Recently, a friend of mine is engaging in a research
about web mining of microblog (weibo), and trying to present some association
rules and marketing recommendations. He said there are few studies on web
mining of microblog and the main reason is that the length of the blog is too
short to find sufficient information and the vocabulary and phrases used in
microblog tend to be casual and informal that hinders the machine learning.
Figure
1. Shannon and Weaver's Model of Communication applied to Twitter Communication
Channel
Weibo, as the Chinese version of microblog, has been playing a more and more important role in our daily life just as Twitter in western society. I spend some time to search the articles about Twitter and finally found a published essay about An Observational Study of Physical Activity-Related Tweets. This is a PHD dissertation from Columbia University. The specific aims of this observational study of physical activity-related messages (Tweets) from the microblogging social medium, Twitter, were to determine the overall network structure and major communities among Tweet sources, and describe Tweet contents. The research team applied web data mining methods including social network analysis and n-gram based text mining techniques to discover network patterns among Tweet sources and contents of 174,394 Tweets that mentioned at least one of 17 different physical activities.
The primary framework underpinning this study is Shannon
and Weaver's mathematical model of communication (Shannon, 1948; Weaver &
Shannon, 1963), which was introduced by Prof. Chan earlier in our class.
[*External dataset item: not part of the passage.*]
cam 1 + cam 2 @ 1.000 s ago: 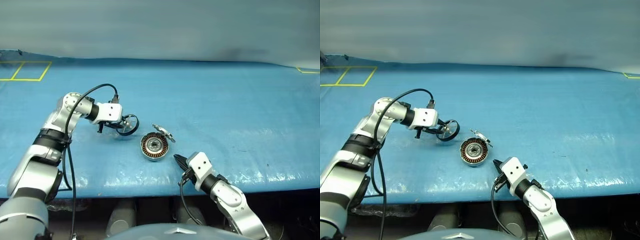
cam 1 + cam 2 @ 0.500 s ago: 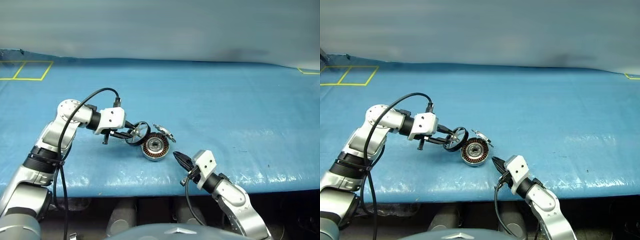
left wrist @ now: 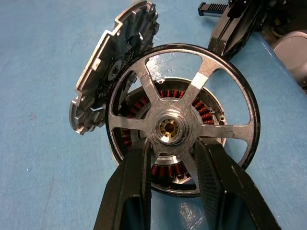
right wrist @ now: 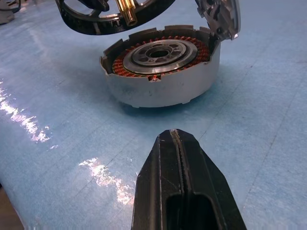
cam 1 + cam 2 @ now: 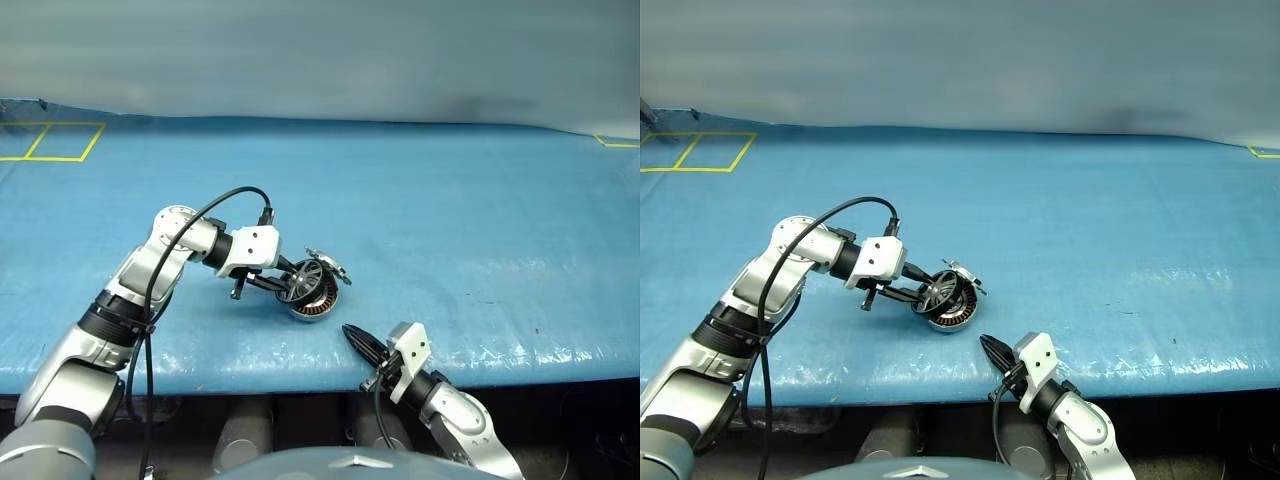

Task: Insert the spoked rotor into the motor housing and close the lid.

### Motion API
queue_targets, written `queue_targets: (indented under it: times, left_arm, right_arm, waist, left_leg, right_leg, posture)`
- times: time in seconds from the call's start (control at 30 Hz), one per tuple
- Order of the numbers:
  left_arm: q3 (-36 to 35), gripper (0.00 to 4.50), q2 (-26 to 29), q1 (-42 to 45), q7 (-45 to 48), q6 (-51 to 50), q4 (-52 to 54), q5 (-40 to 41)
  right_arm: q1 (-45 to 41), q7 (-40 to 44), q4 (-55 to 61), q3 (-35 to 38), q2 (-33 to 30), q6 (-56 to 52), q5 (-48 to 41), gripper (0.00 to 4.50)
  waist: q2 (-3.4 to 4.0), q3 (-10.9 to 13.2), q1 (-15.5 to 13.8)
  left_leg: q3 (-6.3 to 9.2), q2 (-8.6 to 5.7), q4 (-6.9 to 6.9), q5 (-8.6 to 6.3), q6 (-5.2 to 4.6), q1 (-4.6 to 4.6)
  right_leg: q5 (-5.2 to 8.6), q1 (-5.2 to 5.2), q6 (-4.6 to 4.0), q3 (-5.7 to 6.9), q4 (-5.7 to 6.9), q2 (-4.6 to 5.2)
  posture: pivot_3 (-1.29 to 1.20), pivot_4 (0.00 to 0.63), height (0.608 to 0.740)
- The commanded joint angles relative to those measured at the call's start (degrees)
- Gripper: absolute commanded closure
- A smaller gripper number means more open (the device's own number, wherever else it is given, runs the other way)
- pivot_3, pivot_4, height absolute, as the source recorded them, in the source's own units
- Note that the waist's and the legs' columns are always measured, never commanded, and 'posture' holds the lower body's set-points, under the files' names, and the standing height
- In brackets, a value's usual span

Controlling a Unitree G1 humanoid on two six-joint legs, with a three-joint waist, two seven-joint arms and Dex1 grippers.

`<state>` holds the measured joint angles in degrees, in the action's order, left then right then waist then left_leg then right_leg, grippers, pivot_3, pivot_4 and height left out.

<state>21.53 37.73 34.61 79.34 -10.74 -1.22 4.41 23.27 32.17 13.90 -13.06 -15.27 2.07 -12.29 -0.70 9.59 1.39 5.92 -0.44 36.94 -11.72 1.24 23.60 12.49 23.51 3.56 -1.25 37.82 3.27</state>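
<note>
We are at the step of putting the spoked rotor (image 3: 181,125) into the motor housing (image 4: 160,72), and the rotor is not seated yet. Our left gripper (image 3: 170,158) is closed on the rotor, with its two black fingers (image 3: 135,184) pinching one spoke just below the brass hub. It holds the wheel tilted in the air, just above the open housing on the blue table (image 5: 450,230). In the left wrist view we see the copper windings through the gaps between the spokes, so the rotor is roughly over the housing, but we cannot tell if the two hubs are on one line. The lid (image 3: 110,67) stands open, upright at the far rim of the housing and very near the rotor's edge. Our right gripper (image 4: 173,139) is shut and empty, and it points at the housing from the near side with a clear gap. We judge that several things could go wrong from here. If the rotor goes down tilted, its rim may catch on the housing wall and jam. If it drifts toward the lid, it may knock the lid down before the rotor is inside. The grip on one thin spoke is small, so the wheel may turn or slip in the fingers. The housing is not held, so a push from the side may slide it on the smooth cover.
</note>
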Motion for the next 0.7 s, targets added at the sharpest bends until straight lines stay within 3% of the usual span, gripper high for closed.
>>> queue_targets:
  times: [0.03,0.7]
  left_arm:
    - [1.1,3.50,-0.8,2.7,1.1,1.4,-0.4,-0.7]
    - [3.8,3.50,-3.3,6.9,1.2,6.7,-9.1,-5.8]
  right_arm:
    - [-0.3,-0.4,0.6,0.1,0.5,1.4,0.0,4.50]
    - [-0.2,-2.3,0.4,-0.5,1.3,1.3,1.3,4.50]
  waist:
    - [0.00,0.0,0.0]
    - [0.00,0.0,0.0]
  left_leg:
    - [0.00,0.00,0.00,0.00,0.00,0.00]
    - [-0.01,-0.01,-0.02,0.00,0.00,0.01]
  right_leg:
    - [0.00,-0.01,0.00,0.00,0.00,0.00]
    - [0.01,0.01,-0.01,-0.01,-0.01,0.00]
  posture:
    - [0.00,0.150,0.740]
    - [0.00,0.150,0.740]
The
social network analysis also use some indicators we are familiar with to demonstrates
that most physical activity Tweet networks have sparse networks consisting of
many isolates and small groups (total average Tweet users= 2000, and density = 0.00037, reciprocity 12.5%,
total degree centralization 0.0113,
link count 970, isolates 743 per a network). The analysis results yielded
graphical representations of Tweet communication network structures and network
measures and identified key actors and communities. Key actors in communities
in most of the 17 physical activity networks were predominantly individuals
rather than organizations, healthcare providers, or governments.
The study results contribute
to advancing the methodological breadth of mining social media for
health-related purposes and also a good case study for other purposes’ study on
microblog.
[1] Sunmoo Yoon. Application of
Social Network Analysis and Text Mining to Characterize Network Structures and
Contents of Microblogging Messages: An Observational Study of Physical
Activity-Related Tweets. Columbia University, 2011.